When it began, though, at that one specific moment, he had no phone. . . .
Lucas Davenport ran through the night, a fine mist cool on his face, the tarmac smooth and reliable under his Nike training shoes. They’d been through a rough winter. Most years, the last of the parking lot snow piles would be gone by early April. Now, as April ended, with the temperatures ballooning into the seventies, there were still mounds of ice at the edges of the larger lots, and they’d still be there on May Day.
But not on the streets—the streets were finally clear.
As he ran, he thought about everything and anything, about the life he’d led, the children, the snatches of time frozen in his mind: a moment when he’d gotten shot in an alley, and the flash of the man who’d shot him; the first sight of a newborn daughter; his mother’s face, crabby with an early morning slice of toast in her hand, her image as clear in his mind as it had been twenty-five years earlier, on the day she died. . . .
They all came up like portraits and landscapes hanging on the wall of his memory, flashes of color in the black-and-white night. With all the trouble and struggle and violence he’d seen, the deaths of parents and friends . . . it’d been pretty good, he thought. Not much to regret. Not yet.
He was getting older, with almost as much gray hair as black at his temples, with the beginnings of what would someday be slashing lines beside his mouth, but right now, on this spring day, he could run five miles in a bit less than thirty minutes, even on wet city streets; and at home, there were four people who loved him.
As much as he could have hoped for.
Running through the mist in a faded Bass Pro Shops sweatshirt with cut-off sleeves and gray sweat shorts, he turned up the hill off Mount Curve and eventually slowed and looked through the windows on the Ford Parkway Wells Fargo ATM. The booth was empty, which was good. He was panting and smelled like he’d just run a hard five miles, which is not necessarily what somebody else wants to see from a stranger inside an ATM booth.
He went inside. He had nothing with him but the ATM card, his driver’s license, and fifteen dollars, in a Dunhill money clip. No phone: for this rare half hour, no cell phone. He stuck the card in the ATM slot, punched in his four-digit code, hit the video square that said his most frequent withdrawal was five hundred dollars, and in the next few seconds, collected his card, his five hundred in twenties, and the receipt. He pushed the card and his ID back in the money clip and slipped the money clip back in his pocket, and was looking at the receipt, which showed he had $19,250 in his checking account, as he pushed through the door.

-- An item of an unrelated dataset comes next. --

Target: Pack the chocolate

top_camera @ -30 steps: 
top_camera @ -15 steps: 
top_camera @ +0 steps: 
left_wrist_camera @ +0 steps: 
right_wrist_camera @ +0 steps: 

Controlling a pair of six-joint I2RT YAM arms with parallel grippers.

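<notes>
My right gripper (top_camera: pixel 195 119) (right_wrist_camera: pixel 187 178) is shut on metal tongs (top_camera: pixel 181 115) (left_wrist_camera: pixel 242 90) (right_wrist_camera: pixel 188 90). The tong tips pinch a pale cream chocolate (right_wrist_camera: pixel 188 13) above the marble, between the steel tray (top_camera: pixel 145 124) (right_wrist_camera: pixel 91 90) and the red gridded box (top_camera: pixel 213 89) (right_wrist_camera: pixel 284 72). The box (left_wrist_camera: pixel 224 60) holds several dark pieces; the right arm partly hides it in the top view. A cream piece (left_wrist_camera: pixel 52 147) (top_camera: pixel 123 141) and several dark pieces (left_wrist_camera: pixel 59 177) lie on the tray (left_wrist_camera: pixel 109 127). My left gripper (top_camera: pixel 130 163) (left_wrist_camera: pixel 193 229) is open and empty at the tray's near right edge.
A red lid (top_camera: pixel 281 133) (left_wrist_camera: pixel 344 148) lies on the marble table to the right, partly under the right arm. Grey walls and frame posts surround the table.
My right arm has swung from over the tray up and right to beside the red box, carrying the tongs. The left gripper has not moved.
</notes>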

The tweeker was right there, with a piece-of-shit chromed revolver shaking like a leaf, three feet from Lucas’s eyes. The hole of the muzzle large as the moon, and the man was saying, “Gimme the money gimme the money gimme the money . . .”
The gunman’s eyes were pale blue, almost as though they’d been bleached. He had spiky reddish hair, hanging raggedy over his ears, as though it had been cut with pinking shears. He was missing several teeth, his face was touched with a patchy rash, and the muscles of his gaunt forearms twitched like pencils under the skin.
Lucas thought, I could die. It’d be a weird way to go, killed in a street robbery with this clown, after chasing down dozens of heavy hitters in his life, serious killers with functioning brains.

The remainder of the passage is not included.